The "when" of back pain -- if it comes on suddenly or gradually, if it is present constantly or just sometimes, or if there is a particular time of day when it always shows up -- is very important information to your doctor as she or he goes through the process of determining a diagnosis. Doctors evaluate changes in pain patterns to monitor your progress and to be on the lookout for new problems. Patterns of pain also help doctors determine the best time for you to take medication.
Chronic pain has a constant presence, but varies in intensity at different times and in response to different stimuli. Sometimes there are layers of pain that combine together, resulting in more than one type of pain to be felt.
The "when" of back pain may also be a subtle influence on your decision whether to seek treatment at all. Many people go for help with their back pain only after an initiating event, but in reality even if your pain has crept up on you over time, it is best to get it checked by your physician.
Interruption of Function
Pain is more than a set of unpleasant sensations. It has the power to disrupt daily activities and lifelong dreams. Back pain can impair your ability to perform work and play activities, and to do very basic things such as coughing and sneezing.
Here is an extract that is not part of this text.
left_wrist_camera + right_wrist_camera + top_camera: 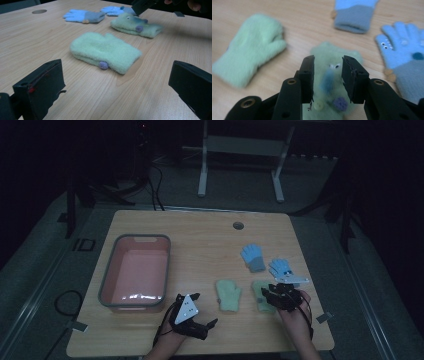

Your expectations and attitudes play a determining role as to how much disability you experience when you have back pain. The ICSI, a group that provides guidance to doctors treating back pain, asserts that a patient’s lack of involvement in their self-management activities can perpetuate their chronic pain. They also indicate that social support and spirituality are factors affecting lifestyle adjustment to pain. Your own perception or appraisal of yourself as able to perform actions and tasks has a great deal to do with your ability to function. This is called self-efficacy. A 2007 study published in the European Journal of Pain found that higher levels of self-efficacy in patients with low back pain were associated with less disability.
During your exam, the doctor should ask questions about your functioning and how it has changed since you have been in pain. She or he should also try to determine the level of pain you experience while at rest and during activities.
Many times depression accompanies back pain, especially chronic back pain. Your doctor should ask you if you have depression, anxiety, substance abuse or other types of problems currently or in your past.
Cognitive behavioral therapy is a short-term therapy focusing on identifying and changing the thinking patterns that bring unwanted results into our lives. It has a good reputation for helping people with chronic back pain to avoid disability. A study done in 2001 at the Orebro Medical Center in Sweden showed that cognitive-behavior group therapy can lower the risk of developing long-term disability in patients with chronic back pain.
Linton, S.J., & Andersson, T. (2000). Can chronic disability be prevented? A randomized trial of a cognitive-behavior intervention and two forms of information for patients with spinal pain. Spine, 25(21).
Woby, S.R., Roach, N.K., Urmston, M., & Watson, P.J. (2007). The relation between cognitive factors and levels of pain and disability in chronic low back pain patients presenting for physiotherapy. European Journal of Pain.
Gould, H.J. III, M.D., Ph.D. (2007). Understanding Pain. Saint Paul, MN: Demos.
Melzack, R. (1975). The McGill Pain Questionnaire: major properties and scoring method. Pain, 1(3).
Melzack, R. (1987). The short-form McGill Pain Questionnaire. Pain. August 30(2).
Registered Nurses Association of Ontario (RNAO). Assessment and management of pain. Toronto (ON): Registered Nurses Association of Ontario (RNAO); 2002 Nov.
Institute for Clinical Systems Improvement (ICSI). Assessment and management of chronic pain. Bloomington (MN): Institute for Clinical Systems Improvement (ICSI); 2005 Nov.
Menefee, L. Katz, N. 2003 The PainEDU.org Manual: A Clinical Companion. Newton, MA.